▶ WHAT THE TASK REQUIRES:
Print nothing but the lines below starting at the line that holds "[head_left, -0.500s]" and ending at the line that holds "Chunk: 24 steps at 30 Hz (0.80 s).", including both, each exactly as written.

[Dataset excerpts]
»»

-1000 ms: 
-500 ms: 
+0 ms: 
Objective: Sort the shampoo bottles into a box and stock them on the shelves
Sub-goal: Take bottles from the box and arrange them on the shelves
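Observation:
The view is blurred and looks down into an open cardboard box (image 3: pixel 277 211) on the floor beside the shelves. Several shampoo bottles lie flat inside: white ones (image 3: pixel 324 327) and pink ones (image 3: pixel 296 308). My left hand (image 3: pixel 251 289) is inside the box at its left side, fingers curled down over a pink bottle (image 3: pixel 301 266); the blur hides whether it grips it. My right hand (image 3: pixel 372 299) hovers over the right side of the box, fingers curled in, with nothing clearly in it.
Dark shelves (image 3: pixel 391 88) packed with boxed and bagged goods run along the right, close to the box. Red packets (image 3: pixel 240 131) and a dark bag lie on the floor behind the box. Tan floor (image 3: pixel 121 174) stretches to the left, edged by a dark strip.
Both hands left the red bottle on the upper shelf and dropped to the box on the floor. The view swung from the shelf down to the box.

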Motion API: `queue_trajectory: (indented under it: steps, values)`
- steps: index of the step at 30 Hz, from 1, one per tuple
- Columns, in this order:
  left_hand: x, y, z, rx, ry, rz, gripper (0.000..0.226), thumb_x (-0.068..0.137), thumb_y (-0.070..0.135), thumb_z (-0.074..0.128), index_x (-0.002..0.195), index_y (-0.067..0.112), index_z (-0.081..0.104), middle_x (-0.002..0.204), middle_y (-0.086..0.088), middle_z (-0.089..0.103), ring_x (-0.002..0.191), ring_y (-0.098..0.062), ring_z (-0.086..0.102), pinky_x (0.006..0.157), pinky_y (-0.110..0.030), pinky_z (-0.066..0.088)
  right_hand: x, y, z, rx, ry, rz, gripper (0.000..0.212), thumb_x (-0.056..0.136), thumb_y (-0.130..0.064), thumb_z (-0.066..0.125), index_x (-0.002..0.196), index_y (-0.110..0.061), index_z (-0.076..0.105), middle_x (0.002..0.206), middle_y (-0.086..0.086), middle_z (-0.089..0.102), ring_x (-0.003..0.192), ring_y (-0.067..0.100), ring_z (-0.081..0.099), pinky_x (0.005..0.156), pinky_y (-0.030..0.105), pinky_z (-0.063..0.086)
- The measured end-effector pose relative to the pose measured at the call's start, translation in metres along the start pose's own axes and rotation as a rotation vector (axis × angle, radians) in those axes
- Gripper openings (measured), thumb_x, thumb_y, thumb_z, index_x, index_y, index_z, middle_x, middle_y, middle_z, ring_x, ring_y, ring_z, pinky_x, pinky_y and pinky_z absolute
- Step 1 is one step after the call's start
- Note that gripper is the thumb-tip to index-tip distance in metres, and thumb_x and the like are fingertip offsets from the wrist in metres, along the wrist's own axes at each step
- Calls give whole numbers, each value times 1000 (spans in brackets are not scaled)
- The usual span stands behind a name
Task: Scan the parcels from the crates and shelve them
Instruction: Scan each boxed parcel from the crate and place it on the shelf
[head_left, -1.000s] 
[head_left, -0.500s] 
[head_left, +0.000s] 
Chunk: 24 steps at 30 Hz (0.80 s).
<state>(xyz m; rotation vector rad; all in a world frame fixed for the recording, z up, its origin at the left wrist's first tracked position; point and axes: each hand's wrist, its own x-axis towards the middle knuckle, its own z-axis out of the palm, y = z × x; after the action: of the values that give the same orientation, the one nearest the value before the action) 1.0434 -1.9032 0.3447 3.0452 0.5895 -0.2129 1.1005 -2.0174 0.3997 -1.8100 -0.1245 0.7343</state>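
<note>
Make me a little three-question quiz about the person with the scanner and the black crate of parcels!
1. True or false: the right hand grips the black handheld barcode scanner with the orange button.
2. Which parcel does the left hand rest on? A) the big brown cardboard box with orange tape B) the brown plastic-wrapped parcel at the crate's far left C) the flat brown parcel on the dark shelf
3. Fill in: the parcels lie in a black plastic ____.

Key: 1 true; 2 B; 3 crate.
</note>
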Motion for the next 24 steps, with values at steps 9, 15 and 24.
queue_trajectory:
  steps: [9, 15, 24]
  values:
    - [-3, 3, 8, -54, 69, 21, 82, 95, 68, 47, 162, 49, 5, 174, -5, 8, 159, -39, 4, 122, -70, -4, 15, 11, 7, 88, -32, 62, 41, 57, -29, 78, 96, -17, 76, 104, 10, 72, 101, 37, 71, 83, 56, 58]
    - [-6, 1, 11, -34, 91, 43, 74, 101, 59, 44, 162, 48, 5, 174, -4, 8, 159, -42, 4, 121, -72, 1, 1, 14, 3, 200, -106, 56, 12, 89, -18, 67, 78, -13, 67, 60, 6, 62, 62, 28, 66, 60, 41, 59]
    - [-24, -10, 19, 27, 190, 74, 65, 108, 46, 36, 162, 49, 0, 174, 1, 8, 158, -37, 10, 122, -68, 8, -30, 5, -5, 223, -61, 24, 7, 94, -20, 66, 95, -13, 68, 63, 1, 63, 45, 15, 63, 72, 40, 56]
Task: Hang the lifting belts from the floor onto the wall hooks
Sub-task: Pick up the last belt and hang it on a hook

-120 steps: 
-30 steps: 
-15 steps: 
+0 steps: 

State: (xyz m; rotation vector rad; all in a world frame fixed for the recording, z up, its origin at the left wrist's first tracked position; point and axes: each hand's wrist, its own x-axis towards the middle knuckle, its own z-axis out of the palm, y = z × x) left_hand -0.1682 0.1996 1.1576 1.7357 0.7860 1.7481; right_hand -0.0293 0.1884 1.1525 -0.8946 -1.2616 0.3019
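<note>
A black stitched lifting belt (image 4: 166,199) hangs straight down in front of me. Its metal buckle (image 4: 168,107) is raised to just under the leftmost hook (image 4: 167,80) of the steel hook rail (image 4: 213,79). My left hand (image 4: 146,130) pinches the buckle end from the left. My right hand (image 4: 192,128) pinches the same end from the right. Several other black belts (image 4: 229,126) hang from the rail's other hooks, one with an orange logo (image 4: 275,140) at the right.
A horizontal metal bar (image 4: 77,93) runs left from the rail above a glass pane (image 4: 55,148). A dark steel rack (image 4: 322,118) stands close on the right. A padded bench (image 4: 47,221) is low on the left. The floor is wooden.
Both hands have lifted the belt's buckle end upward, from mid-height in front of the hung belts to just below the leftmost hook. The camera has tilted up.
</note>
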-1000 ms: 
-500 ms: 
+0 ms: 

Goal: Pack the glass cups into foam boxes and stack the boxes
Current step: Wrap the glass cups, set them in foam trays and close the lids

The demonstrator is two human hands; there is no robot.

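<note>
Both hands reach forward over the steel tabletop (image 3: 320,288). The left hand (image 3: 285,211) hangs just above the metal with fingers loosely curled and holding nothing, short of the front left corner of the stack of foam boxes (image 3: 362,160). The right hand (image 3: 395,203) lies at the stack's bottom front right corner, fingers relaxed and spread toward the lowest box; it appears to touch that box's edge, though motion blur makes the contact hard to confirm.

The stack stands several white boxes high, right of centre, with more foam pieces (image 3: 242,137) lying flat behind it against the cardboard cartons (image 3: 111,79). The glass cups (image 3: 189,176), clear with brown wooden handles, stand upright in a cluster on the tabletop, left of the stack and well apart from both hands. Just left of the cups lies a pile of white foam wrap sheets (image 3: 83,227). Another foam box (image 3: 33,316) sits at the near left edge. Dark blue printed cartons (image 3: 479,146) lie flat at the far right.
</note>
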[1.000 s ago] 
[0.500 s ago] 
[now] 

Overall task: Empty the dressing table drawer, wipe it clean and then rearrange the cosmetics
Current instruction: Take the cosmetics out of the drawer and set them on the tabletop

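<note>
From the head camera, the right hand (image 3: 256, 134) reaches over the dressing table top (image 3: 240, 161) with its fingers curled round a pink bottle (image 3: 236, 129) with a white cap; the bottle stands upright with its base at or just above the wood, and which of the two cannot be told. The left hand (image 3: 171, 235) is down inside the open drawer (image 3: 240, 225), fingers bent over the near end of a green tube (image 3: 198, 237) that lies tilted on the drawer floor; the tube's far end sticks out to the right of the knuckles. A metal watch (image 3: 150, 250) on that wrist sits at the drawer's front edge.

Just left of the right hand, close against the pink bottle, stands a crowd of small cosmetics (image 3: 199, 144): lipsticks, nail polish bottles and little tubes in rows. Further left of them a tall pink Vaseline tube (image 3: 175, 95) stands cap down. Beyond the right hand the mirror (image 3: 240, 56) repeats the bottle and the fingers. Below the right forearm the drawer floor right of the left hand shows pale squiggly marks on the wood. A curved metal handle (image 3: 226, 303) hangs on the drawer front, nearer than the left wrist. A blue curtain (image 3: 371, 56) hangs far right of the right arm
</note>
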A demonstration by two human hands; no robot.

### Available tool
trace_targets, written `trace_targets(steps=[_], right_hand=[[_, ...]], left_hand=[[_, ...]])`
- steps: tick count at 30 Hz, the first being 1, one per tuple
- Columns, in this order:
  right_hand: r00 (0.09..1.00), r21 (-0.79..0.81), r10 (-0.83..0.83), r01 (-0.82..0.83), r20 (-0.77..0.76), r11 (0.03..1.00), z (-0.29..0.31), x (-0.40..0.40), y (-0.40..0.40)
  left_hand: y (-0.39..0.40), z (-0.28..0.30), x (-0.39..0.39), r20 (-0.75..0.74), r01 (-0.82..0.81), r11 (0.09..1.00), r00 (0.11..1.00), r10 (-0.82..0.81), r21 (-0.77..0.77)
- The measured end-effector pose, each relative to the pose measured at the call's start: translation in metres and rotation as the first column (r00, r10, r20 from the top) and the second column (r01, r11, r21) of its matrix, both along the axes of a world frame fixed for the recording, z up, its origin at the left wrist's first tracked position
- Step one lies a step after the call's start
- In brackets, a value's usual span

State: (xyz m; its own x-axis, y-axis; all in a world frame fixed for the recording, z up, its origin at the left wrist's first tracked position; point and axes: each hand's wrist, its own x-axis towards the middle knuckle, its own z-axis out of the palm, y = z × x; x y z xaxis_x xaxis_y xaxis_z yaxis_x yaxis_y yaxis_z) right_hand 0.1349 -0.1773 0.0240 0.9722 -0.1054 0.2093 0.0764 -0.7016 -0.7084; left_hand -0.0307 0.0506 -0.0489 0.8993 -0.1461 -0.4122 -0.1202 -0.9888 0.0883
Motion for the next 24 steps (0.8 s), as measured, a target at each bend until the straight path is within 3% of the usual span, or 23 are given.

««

▶ SOLUTION BELOW:
[head_left, -0.500s] 
[head_left, +0.000s] 
Chunk: 24 steps at 30 Hz (0.80 s).

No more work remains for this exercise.